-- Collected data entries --
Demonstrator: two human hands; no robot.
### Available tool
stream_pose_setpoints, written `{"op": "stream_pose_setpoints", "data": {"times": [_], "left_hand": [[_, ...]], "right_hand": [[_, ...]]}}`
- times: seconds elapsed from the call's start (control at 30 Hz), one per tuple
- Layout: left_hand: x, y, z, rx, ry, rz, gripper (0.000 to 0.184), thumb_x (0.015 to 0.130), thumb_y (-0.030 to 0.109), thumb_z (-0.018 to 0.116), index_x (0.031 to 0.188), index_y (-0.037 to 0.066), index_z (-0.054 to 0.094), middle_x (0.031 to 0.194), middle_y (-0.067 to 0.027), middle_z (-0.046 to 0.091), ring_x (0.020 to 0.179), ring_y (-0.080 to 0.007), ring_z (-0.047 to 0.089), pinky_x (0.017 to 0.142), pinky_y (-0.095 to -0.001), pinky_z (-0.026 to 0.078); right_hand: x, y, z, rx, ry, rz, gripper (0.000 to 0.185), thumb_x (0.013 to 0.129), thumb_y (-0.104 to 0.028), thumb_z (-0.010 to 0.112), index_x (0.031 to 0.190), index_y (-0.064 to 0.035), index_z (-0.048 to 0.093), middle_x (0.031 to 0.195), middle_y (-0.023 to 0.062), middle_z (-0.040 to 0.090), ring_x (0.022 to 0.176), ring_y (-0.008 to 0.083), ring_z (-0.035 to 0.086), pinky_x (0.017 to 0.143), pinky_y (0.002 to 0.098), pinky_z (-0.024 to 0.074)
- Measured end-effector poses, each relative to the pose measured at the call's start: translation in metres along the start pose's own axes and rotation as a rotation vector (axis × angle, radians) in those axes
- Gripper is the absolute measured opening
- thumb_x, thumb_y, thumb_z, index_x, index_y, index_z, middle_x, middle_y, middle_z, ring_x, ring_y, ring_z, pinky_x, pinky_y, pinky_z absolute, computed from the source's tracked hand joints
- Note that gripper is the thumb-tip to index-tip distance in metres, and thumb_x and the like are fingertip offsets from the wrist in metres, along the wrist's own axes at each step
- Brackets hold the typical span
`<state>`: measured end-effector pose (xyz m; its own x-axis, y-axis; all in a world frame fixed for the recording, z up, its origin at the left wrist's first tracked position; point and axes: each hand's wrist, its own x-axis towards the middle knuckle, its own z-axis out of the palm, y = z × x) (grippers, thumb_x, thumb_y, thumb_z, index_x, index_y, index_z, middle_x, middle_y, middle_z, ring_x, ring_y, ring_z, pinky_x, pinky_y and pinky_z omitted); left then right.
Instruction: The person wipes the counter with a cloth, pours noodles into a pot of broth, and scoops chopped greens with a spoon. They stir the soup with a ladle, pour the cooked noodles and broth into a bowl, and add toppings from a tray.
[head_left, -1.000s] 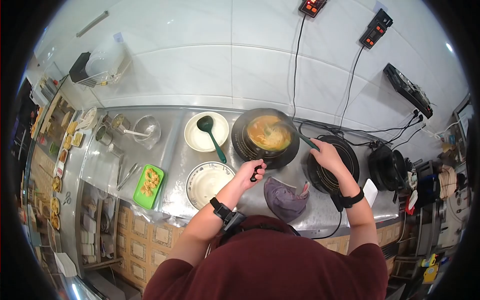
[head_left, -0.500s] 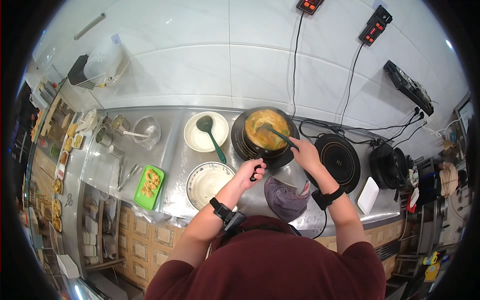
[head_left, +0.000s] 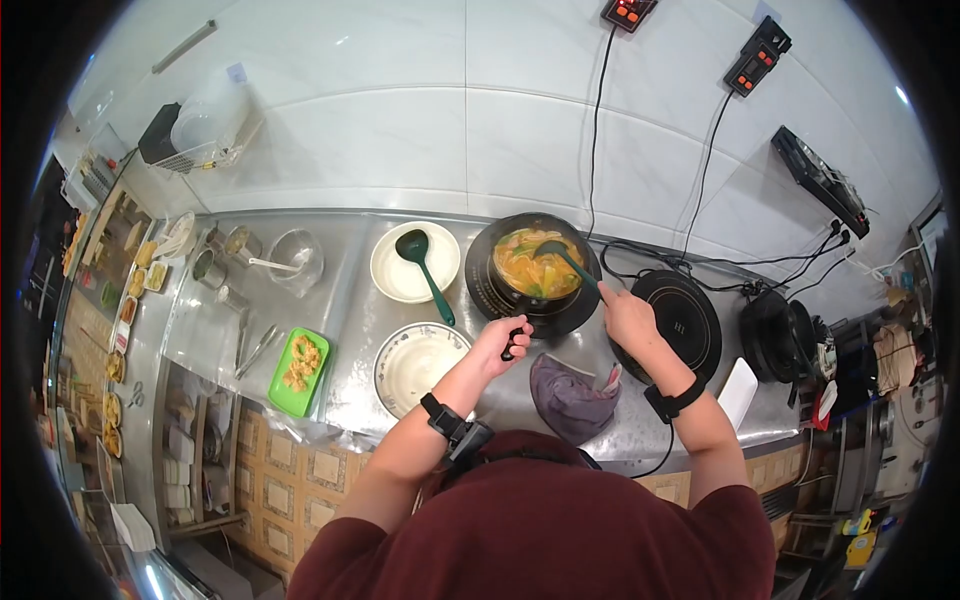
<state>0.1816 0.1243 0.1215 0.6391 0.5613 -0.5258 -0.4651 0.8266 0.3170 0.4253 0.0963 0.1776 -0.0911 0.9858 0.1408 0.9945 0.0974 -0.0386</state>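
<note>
A pot of orange soup [head_left: 535,270] with green and pale pieces stands on a round black hob [head_left: 482,290]. My left hand [head_left: 499,346] is wrapped round the black pot handle [head_left: 516,338]. In my right hand [head_left: 630,320] is a dark green ladle [head_left: 575,264], its bowl in the soup. Left of the pot, a second green ladle [head_left: 430,275] lies across a white bowl [head_left: 388,280]. Nearer to me stands a patterned bowl [head_left: 415,370]. A crumpled grey cloth [head_left: 572,400] lies just below the pot.
A second black hob [head_left: 685,325] and a white tray [head_left: 738,393] are at the right, with a black pot [head_left: 768,335] beyond. At the left are a green tray of food [head_left: 287,398], tongs [head_left: 258,352] and metal containers [head_left: 210,268]. Cables run along the wall.
My right hand moved left with the ladle, then slightly back right. The ladle's bowl shifted within the soup. My left hand has stayed on the handle.
</note>
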Motion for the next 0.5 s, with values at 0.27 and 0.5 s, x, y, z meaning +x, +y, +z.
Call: {"op": "stream_pose_setpoints", "data": {"times": [0.27, 0.5], "left_hand": [[0.001, 0.002, 0.000, 0.005, 0.023, -0.032, 0.009, 0.089, 0.013, 0.047, 0.085, 0.007, 0.043, 0.074, -0.0002, 0.048, 0.051, -0.0050, 0.038, 0.036, -0.0171, 0.027], [0.002, 0.002, 0.000, 0.028, 0.010, -0.022, 0.008, 0.089, 0.013, 0.046, 0.086, 0.007, 0.042, 0.075, -0.0003, 0.048, 0.051, -0.0047, 0.037, 0.036, -0.0172, 0.027]], "right_hand": [[-0.019, 0.005, -0.069, 0.107, -0.012, -0.021, 0.037, 0.073, -0.016, 0.057, 0.110, -0.0117, 0.058, 0.072, 0.0197, 0.060, 0.068, 0.0367, 0.059, 0.063, 0.0451, 0.0482], [-0.012, -0.020, -0.018, 0.240, -0.099, -0.040, 0.037, 0.077, -0.019, 0.056, 0.113, -0.0132, 0.056, 0.076, 0.0168, 0.060, 0.068, 0.0373, 0.058, 0.065, 0.0466, 0.0470]]}}
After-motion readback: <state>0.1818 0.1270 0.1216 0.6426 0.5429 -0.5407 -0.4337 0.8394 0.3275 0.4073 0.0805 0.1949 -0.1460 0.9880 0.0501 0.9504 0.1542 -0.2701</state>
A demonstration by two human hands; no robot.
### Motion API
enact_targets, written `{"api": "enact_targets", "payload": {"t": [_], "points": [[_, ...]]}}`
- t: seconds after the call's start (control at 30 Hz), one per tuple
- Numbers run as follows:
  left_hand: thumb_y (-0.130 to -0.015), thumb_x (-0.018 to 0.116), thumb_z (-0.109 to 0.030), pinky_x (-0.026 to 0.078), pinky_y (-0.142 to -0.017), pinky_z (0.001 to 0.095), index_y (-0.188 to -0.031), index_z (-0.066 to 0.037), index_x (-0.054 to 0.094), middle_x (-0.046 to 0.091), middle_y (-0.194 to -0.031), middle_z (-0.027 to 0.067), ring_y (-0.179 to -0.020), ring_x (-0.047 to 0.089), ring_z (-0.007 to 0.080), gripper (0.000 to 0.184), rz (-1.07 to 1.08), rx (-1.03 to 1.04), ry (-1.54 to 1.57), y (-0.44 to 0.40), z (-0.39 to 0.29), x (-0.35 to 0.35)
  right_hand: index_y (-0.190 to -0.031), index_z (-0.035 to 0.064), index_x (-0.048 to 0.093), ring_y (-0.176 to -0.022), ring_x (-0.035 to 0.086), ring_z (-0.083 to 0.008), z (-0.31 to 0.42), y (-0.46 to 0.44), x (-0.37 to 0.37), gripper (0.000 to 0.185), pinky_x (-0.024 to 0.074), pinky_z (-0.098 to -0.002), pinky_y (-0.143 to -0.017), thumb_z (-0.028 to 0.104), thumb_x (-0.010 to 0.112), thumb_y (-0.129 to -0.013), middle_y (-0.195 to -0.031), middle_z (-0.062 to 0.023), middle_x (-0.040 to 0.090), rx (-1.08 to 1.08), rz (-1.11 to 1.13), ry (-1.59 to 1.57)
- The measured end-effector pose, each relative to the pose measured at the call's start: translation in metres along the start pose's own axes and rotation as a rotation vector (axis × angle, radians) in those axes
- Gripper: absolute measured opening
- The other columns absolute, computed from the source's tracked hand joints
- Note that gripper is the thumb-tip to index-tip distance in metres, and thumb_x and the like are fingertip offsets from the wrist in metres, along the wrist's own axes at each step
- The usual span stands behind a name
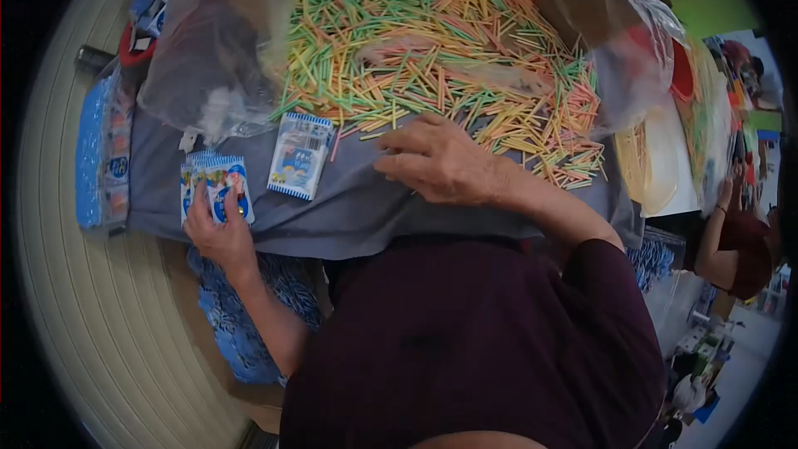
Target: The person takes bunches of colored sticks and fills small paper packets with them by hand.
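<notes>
My left hand [218, 229] is closed around several small blue-and-white printed packets [235, 175] at the left of the grey cloth, with thumb and fingers over their front. Another packet [301, 156], with striped blue ends, lies flat just right of them. My right hand [445, 162] hovers over or rests at the near edge of a big heap of thin coloured sticks [416, 87], in green, yellow, orange and pink. Its fingers are bent and slightly apart, pointing left, and nothing shows between them. The underside of that hand is hidden.
Clear plastic sheeting [216, 50] surrounds the heap on a grey cloth [349, 216]. A blue packaged box [101, 154] stands at the far left. Blue patterned material [241, 324] sits below the table edge. At right are a pale tray [657, 175] and another person [740, 249].
</notes>
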State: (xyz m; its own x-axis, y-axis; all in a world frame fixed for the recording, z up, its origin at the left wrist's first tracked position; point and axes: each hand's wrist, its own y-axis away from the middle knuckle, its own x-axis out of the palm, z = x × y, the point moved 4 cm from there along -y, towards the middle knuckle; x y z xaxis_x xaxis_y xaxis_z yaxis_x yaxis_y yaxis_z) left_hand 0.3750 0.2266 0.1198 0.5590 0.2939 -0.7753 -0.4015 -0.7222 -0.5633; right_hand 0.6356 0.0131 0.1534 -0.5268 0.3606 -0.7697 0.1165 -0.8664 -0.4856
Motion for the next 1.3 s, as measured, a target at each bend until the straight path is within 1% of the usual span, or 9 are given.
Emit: {"api": "enact_targets", "payload": {"t": [0.2, 0.27, 0.37, 0.6, 0.67, 0.9, 0.97, 1.2, 1.3], "points": [[-0.083, 0.077, -0.022, 0.045, -0.086, 0.0415, -0.119, -0.007, 0.067, 0.064, -0.106, 0.0111, -0.099, 0.056, 0.0305, 0.041, -0.152, 0.100, -0.233, -0.009, -0.050, -0.030, -0.123, 0.0201, 0.067, -0.115, 0.057, -0.0324, -0.074, 0.053, -0.117, 0.050, 0.0457, -0.0453, -0.092, 0.000, 0.067, -0.077, -0.118, -0.0128, 0.062, 0.360, -0.041, 0.512], [-0.082, 0.078, -0.023, 0.044, -0.088, 0.0416, -0.114, -0.005, 0.069, 0.061, -0.102, 0.0108, -0.097, 0.056, 0.0306, 0.038, 0.034, 0.230, 0.137, -0.016, -0.075, -0.019, -0.128, 0.0224, 0.064, -0.121, 0.052, -0.0336, -0.094, 0.078, -0.149, 0.057, 0.0439, -0.0467, -0.095, 0.000, 0.067, -0.076, -0.125, -0.0138, 0.059, 0.485, 0.042, 0.600], [-0.077, 0.080, -0.021, 0.045, -0.084, 0.0421, -0.111, -0.004, 0.068, 0.060, -0.103, 0.0114, -0.095, 0.056, 0.0319, 0.040, 0.367, 0.290, 0.236, -0.018, -0.125, 0.011, -0.141, 0.0263, 0.052, -0.138, 0.033, -0.0350, -0.124, 0.116, -0.167, 0.078, 0.0337, -0.0499, -0.105, 0.000, 0.072, -0.070, -0.149, -0.0147, 0.038, 0.827, 0.522, 0.786], [-0.079, 0.072, -0.009, 0.048, -0.073, 0.0406, -0.105, 0.001, 0.068, 0.059, -0.093, 0.0107, -0.087, 0.059, 0.0306, 0.028, 0.270, 0.427, -0.015, -0.001, -0.138, 0.030, -0.122, 0.0078, 0.056, -0.129, 0.041, -0.0319, -0.142, 0.148, -0.151, 0.054, 0.0354, -0.0466, -0.097, -0.002, 0.066, -0.070, -0.133, -0.0124, 0.048, 0.803, 0.572, 0.726], [-0.079, 0.072, -0.008, 0.048, -0.070, 0.0401, -0.101, 0.000, 0.069, 0.059, -0.090, 0.0101, -0.083, 0.060, 0.0300, 0.024, 0.221, 0.432, -0.030, 0.005, -0.140, 0.031, -0.112, 0.0042, 0.056, -0.120, 0.045, -0.0308, -0.141, 0.156, -0.150, 0.043, 0.0358, -0.0452, -0.094, -0.001, 0.065, -0.070, -0.122, -0.0114, 0.051, 0.609, 0.418, 0.754], [-0.077, 0.073, -0.002, 0.048, -0.064, 0.0391, -0.088, -0.002, 0.070, 0.061, -0.078, 0.0083, -0.072, 0.060, 0.0295, 0.011, 0.118, 0.306, 0.253, 0.003, -0.131, 0.026, -0.111, 0.0040, 0.056, -0.112, 0.053, -0.0334, -0.122, 0.148, -0.170, 0.041, 0.0369, -0.0434, -0.093, -0.004, 0.055, -0.071, -0.108, -0.0161, 0.058, 0.660, 0.324, 0.695], [-0.078, 0.072, -0.003, 0.048, -0.064, 0.0395, -0.088, -0.002, 0.070, 0.061, -0.079, 0.0082, -0.073, 0.060, 0.0296, 0.010, 0.124, 0.290, 0.237, 0.000, -0.131, 0.023, -0.109, 0.0027, 0.055, -0.102, 0.057, -0.0401, -0.120, 0.145, -0.187, 0.037, 0.0413, -0.0451, -0.086, -0.004, 0.053, -0.073, -0.098, -0.0199, 0.060, 0.853, 0.191, 0.614], [-0.078, 0.066, -0.003, 0.050, -0.064, 0.0409, -0.082, -0.005, 0.068, 0.061, -0.078, 0.0071, -0.076, 0.061, 0.0292, 0.005, 0.175, 0.370, -0.065, -0.008, -0.153, 0.028, -0.104, 0.0013, 0.057, -0.094, 0.057, -0.0441, -0.138, 0.130, -0.175, 0.021, 0.0462, -0.0470, -0.078, 0.004, 0.056, -0.083, -0.096, -0.0236, 0.059, 0.719, -0.039, 0.601], [-0.073, 0.066, 0.000, 0.050, -0.064, 0.0400, -0.080, -0.006, 0.067, 0.061, -0.079, 0.0070, -0.076, 0.061, 0.0292, 0.009, 0.096, 0.350, 0.165, -0.011, -0.137, 0.032, -0.107, 0.0047, 0.061, -0.089, 0.059, -0.0423, -0.157, 0.111, -0.151, 0.031, 0.0449, -0.0505, -0.079, 0.008, 0.067, -0.077, -0.091, -0.0209, 0.063, 0.583, -0.182, 0.610]]}}
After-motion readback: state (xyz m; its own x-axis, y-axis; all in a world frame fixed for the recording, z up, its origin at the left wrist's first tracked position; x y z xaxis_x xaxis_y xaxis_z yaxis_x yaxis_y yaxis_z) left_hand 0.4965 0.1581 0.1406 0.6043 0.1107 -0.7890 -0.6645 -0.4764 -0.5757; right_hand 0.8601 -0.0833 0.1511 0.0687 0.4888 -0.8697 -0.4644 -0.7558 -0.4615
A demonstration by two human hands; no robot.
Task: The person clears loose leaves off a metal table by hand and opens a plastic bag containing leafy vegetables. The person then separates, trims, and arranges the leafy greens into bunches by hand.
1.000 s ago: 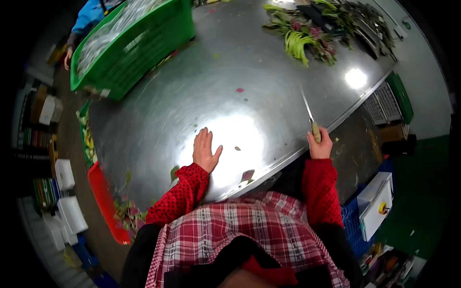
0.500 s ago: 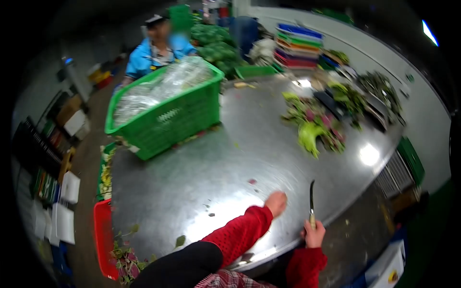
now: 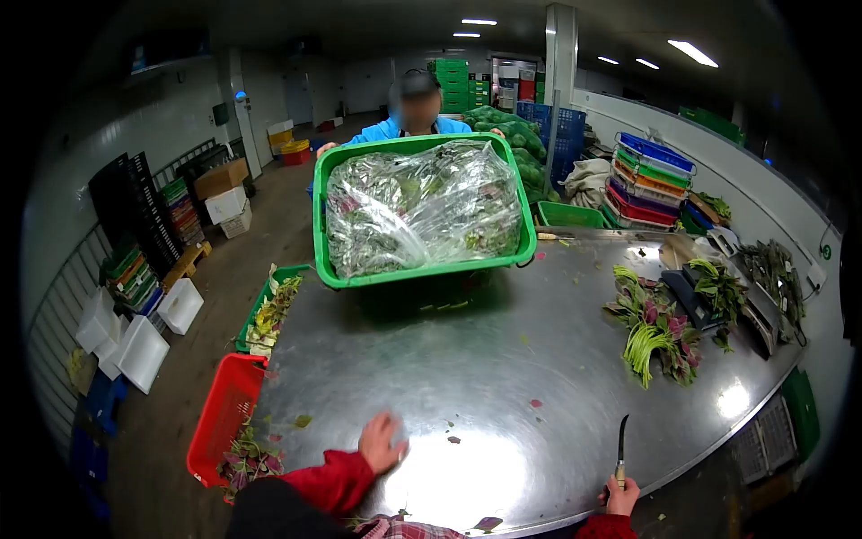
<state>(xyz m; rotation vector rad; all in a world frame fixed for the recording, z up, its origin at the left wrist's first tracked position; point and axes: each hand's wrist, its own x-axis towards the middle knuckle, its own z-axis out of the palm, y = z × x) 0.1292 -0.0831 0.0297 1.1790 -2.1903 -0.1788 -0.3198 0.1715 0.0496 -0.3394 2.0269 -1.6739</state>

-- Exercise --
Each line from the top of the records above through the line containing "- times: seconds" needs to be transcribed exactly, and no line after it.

-- Result of this exercise --
Demonstrator: two human hands; no robot.
### Available tool
stream_pose_setpoints, written `{"op": "stream_pose_setpoints", "data": {"times": [_], "left_hand": [[_, ...]], "right_hand": [[_, ...]]}}`
- times: seconds elapsed from the call's start (control at 30 Hz), one per tuple

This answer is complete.